With your help, students with UCDs can succeed at school and beyond. We hope this Educator’s Guide serves as a resource for you to help these students be their best.

Rachel Miller, MA, Emerson College
Susan Waisbren, PhD, Boston Children’s Hospital


What are UCDs and what causes them?

The Urea Cycle

The urea cycle is a biochemical process that takes place in the liver and kidneys. During the cycle, protein is metabolized (broken down), and nitrogen is released as waste. When the metabolic enzymes of the urea cycle are working correctly, as shown in the figure below, waste nitrogen is removed from the blood and converted to a compound called urea. Urea is then transferred into the urine and removed from the body.

In urea cycle disorders (UCDs), one of the enzymes in the cycle is deficient. Without the proper enzymes, the process can’t be completed and nitrogen accumulates in the blood in the form of ammonia. This ammonia buildup, known as hyperammonemia, is highly toxic.

Hyperammonemia can cause a range of behavioral and other symptoms. If enough ammonia builds up in the blood, it can affect the brain, and may cause brain damage, coma or death.

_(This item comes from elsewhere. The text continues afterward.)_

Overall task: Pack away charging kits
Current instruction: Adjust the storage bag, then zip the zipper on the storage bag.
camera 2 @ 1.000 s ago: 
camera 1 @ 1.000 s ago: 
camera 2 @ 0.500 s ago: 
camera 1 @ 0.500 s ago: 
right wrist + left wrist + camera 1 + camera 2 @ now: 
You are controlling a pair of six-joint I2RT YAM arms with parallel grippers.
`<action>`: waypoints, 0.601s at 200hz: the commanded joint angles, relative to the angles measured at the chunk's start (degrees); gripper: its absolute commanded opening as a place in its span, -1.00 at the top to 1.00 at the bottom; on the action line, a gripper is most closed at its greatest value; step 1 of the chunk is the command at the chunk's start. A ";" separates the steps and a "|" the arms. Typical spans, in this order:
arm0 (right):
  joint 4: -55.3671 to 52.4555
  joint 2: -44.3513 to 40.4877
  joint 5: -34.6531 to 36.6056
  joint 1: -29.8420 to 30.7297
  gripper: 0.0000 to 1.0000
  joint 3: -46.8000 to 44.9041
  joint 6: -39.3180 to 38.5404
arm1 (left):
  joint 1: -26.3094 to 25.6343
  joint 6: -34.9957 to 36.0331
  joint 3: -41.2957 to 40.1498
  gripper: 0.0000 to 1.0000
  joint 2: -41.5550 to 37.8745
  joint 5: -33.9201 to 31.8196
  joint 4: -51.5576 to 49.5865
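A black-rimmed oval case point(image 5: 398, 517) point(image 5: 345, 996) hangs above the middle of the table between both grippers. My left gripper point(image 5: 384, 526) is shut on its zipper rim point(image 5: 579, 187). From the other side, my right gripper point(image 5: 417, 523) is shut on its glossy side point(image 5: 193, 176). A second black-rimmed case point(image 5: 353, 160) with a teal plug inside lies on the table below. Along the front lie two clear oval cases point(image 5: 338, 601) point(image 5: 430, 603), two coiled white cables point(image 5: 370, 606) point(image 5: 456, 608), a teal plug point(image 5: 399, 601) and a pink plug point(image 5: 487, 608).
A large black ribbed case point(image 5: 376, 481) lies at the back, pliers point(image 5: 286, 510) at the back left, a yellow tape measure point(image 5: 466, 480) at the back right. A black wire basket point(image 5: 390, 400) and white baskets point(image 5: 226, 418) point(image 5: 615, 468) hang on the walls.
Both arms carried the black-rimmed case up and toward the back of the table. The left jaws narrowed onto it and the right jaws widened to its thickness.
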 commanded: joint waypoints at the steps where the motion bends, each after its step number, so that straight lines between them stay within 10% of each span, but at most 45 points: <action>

UCDs are caused by a genetic mutation. Some people with UCDs are diagnosed as children because they started to show symptoms. Others are diagnosed as infants through newborn screening, which is a blood test for newborns. Children diagnosed with a UCD by screening may receive treatment before they first experience symptoms.

Types of UCDs

There are six different types of UCDs, one for each enzyme in the urea cycle (the enzyme is shown in parentheses):

  • NAGS deficiency (N-acetyl glutamate synthetase)
  • CPS 1 deficiency (carbamoyl phosphate synthetase)
  • OTC deficiency (ornithine transcarbamylase)
  • CTLN1 deficiency, also known as citrullinemia type 1, ASD or ASL (argininosuccinate synthetase)
  • ALD deficiency, also known as argininosuccinic aciduria, ASA, ASL or AL (arginino succinase)
  • ARG deficiency, also called hyperargininemia (arginase)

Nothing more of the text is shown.